◆ **PROBLEM STATEMENT**
Please output each line of the data exactly as it appears.

┌──

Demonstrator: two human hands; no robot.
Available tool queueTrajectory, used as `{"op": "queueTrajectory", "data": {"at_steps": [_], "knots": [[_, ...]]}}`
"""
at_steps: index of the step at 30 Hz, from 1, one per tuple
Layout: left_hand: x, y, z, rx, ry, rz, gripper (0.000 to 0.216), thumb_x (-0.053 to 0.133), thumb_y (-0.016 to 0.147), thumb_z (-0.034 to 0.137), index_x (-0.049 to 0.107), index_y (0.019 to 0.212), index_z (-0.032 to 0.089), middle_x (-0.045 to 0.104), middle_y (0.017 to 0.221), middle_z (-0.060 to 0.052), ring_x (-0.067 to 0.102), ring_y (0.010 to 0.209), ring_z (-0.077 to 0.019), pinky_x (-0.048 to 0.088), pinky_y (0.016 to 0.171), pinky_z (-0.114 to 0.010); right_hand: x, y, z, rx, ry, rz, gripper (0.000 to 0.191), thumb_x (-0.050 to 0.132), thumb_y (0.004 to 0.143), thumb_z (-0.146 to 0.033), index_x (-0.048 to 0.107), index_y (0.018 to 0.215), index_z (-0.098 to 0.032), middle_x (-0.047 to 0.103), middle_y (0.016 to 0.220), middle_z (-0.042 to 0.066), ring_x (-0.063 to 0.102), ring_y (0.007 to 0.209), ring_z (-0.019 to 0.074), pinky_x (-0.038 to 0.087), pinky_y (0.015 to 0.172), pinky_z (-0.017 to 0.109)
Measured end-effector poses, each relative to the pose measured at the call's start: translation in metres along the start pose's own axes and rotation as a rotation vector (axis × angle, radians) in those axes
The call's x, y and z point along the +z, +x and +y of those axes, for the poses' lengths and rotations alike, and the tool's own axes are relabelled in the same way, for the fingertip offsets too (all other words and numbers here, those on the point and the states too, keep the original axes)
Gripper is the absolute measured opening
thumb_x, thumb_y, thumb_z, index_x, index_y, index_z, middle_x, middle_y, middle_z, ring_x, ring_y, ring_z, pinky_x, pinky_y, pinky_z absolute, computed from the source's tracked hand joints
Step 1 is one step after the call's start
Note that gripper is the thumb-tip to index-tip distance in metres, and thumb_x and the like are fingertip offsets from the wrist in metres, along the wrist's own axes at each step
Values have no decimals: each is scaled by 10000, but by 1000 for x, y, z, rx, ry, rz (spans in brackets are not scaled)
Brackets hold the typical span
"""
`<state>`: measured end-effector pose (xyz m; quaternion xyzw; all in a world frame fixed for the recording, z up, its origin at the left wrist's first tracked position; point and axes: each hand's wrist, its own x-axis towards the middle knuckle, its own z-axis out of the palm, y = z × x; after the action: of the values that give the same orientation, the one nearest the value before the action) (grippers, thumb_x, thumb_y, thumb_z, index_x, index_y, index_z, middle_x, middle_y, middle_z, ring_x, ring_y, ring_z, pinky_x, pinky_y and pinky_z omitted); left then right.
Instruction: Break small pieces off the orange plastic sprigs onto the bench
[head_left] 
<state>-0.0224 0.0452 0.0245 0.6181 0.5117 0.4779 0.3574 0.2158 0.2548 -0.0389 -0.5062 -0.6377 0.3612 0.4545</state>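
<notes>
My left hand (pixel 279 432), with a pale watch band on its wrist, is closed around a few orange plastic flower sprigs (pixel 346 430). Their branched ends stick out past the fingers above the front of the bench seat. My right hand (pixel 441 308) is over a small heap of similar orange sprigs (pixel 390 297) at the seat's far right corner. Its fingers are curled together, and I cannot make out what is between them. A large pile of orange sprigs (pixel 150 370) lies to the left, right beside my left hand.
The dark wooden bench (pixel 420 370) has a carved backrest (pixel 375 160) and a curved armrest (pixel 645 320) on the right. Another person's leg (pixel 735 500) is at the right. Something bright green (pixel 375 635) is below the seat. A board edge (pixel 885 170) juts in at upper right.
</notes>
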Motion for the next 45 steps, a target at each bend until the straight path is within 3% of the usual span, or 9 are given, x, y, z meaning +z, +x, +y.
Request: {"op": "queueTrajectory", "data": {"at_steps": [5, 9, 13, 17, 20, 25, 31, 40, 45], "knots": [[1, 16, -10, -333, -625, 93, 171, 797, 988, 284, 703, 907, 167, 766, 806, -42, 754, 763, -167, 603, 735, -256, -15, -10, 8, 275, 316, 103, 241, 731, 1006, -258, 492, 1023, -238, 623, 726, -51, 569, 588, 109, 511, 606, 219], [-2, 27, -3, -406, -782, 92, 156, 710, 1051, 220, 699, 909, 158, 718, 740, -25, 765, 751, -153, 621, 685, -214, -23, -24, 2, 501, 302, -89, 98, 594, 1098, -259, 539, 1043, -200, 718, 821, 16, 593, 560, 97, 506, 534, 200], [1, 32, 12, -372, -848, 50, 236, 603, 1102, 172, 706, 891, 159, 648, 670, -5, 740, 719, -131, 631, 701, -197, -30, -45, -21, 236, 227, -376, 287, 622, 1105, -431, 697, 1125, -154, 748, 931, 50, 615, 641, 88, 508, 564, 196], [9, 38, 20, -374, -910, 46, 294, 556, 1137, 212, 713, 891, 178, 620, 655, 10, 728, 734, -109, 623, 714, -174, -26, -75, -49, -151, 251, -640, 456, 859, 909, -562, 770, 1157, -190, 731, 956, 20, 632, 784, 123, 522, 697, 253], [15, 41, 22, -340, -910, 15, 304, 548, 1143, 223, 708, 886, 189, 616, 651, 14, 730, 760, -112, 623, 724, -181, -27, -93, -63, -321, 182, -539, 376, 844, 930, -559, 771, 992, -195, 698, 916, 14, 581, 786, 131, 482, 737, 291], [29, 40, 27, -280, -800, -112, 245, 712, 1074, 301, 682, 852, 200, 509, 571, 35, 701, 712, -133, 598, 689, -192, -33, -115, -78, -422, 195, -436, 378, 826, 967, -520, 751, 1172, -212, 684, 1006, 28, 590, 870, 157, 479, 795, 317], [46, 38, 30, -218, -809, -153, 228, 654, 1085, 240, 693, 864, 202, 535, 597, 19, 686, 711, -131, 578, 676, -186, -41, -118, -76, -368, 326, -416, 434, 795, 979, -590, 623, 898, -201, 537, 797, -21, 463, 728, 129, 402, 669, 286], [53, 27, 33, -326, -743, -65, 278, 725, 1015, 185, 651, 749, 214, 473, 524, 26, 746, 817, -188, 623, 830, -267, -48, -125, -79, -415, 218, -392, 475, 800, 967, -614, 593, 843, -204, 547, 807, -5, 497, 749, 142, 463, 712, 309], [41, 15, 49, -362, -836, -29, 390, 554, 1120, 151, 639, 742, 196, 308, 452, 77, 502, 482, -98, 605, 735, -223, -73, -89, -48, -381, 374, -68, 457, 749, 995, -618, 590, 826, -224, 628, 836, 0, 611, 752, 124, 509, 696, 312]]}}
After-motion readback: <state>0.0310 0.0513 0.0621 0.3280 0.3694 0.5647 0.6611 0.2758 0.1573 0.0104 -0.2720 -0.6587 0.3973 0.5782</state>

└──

◆ **WRITTEN RESPONSE**
Demonstrator: two human hands; no robot.
Available tool queueTrajectory, used as `{"op": "queueTrajectory", "data": {"at_steps": [_], "knots": [[_, ...]]}}`
"""
at_steps: index of the step at 30 Hz, from 1, one per tuple
Layout: left_hand: x, y, z, rx, ry, rz, gripper (0.000 to 0.216), thumb_x (-0.053 to 0.133), thumb_y (-0.016 to 0.147), thumb_z (-0.034 to 0.137), index_x (-0.049 to 0.107), index_y (0.019 to 0.212), index_z (-0.032 to 0.089), middle_x (-0.045 to 0.104), middle_y (0.017 to 0.221), middle_z (-0.060 to 0.052), ring_x (-0.067 to 0.102), ring_y (0.010 to 0.209), ring_z (-0.077 to 0.019), pinky_x (-0.048 to 0.088), pinky_y (0.016 to 0.171), pinky_z (-0.114 to 0.010); right_hand: x, y, z, rx, ry, rz, gripper (0.000 to 0.191), thumb_x (-0.050 to 0.132), thumb_y (0.004 to 0.143), thumb_z (-0.146 to 0.033), index_x (-0.048 to 0.107), index_y (0.018 to 0.215), index_z (-0.098 to 0.032), middle_x (-0.047 to 0.103), middle_y (0.016 to 0.220), middle_z (-0.042 to 0.066), ring_x (-0.063 to 0.102), ring_y (0.007 to 0.209), ring_z (-0.019 to 0.074), pinky_x (-0.038 to 0.087), pinky_y (0.015 to 0.172), pinky_z (-0.017 to 0.109)
Measured end-effector poses, each relative to the pose measured at the call's start: translation in metres along the start pose's own axes and rotation as a rotation vector (axis × angle, radians) in those axes
The call's x, y and z point along the +z, +x and +y of those axes, for the poses' lengths and rotations alike, and the tool's own axes are relabelled in the same way, for the fingertip offsets too (all other words and numbers here, those on the point and the states too, keep the original axes)
Gripper is the absolute measured opening
thumb_x, thumb_y, thumb_z, index_x, index_y, index_z, middle_x, middle_y, middle_z, ring_x, ring_y, ring_z, pinky_x, pinky_y, pinky_z absolute, computed from the source's tracked hand joints
Step 1 is one step after the call's start
Note that gripper is the thumb-tip to index-tip distance in metres, and thumb_x and the like are fingertip offsets from the wrist in metres, along the wrist's own axes at each step
Values have no decimals: each is scaled by 10000, but by 1000 for x, y, z, rx, ry, rz (spans in brackets are not scaled)
Brackets hold the typical span
"""
`<state>`: measured end-effector pose (xyz m; quaternion xyzw; all in a world frame fixed for the recording, z up, its origin at the left wrist's first tracked position; point and axes: each hand's wrist, its own x-axis towards the middle knuckle, its own z-axis out of the palm, y = z × x; after the action: of the values that give the same orientation, the one nearest the value before the action) (grippers, thumb_x, thumb_y, thumb_z, index_x, index_y, index_z, middle_x, middle_y, middle_z, ring_x, ring_y, ring_z, pinky_x, pinky_y and pinky_z omitted); left then right.
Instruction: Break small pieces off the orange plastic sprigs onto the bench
[head_left] 
<state>-0.0224 0.0452 0.0245 0.6181 0.5117 0.4779 0.3574 0.2158 0.2548 -0.0389 -0.5062 -0.6377 0.3612 0.4545</state>
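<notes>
My left hand (pixel 279 432), with a pale watch band on its wrist, is closed around a few orange plastic flower sprigs (pixel 346 430). Their branched ends stick out past the fingers above the front of the bench seat. My right hand (pixel 441 308) is over a small heap of similar orange sprigs (pixel 390 297) at the seat's far right corner. Its fingers are curled together, and I cannot make out what is between them. A large pile of orange sprigs (pixel 150 370) lies to the left, right beside my left hand.
The dark wooden bench (pixel 420 370) has a carved backrest (pixel 375 160) and a curved armrest (pixel 645 320) on the right. Another person's leg (pixel 735 500) is at the right. Something bright green (pixel 375 635) is below the seat. A board edge (pixel 885 170) juts in at upper right.
</notes>
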Motion for the next 45 steps, a target at each bend until the straight path is within 3% of the usual span, or 9 are given, x, y, z meaning +z, +x, +y.
Request: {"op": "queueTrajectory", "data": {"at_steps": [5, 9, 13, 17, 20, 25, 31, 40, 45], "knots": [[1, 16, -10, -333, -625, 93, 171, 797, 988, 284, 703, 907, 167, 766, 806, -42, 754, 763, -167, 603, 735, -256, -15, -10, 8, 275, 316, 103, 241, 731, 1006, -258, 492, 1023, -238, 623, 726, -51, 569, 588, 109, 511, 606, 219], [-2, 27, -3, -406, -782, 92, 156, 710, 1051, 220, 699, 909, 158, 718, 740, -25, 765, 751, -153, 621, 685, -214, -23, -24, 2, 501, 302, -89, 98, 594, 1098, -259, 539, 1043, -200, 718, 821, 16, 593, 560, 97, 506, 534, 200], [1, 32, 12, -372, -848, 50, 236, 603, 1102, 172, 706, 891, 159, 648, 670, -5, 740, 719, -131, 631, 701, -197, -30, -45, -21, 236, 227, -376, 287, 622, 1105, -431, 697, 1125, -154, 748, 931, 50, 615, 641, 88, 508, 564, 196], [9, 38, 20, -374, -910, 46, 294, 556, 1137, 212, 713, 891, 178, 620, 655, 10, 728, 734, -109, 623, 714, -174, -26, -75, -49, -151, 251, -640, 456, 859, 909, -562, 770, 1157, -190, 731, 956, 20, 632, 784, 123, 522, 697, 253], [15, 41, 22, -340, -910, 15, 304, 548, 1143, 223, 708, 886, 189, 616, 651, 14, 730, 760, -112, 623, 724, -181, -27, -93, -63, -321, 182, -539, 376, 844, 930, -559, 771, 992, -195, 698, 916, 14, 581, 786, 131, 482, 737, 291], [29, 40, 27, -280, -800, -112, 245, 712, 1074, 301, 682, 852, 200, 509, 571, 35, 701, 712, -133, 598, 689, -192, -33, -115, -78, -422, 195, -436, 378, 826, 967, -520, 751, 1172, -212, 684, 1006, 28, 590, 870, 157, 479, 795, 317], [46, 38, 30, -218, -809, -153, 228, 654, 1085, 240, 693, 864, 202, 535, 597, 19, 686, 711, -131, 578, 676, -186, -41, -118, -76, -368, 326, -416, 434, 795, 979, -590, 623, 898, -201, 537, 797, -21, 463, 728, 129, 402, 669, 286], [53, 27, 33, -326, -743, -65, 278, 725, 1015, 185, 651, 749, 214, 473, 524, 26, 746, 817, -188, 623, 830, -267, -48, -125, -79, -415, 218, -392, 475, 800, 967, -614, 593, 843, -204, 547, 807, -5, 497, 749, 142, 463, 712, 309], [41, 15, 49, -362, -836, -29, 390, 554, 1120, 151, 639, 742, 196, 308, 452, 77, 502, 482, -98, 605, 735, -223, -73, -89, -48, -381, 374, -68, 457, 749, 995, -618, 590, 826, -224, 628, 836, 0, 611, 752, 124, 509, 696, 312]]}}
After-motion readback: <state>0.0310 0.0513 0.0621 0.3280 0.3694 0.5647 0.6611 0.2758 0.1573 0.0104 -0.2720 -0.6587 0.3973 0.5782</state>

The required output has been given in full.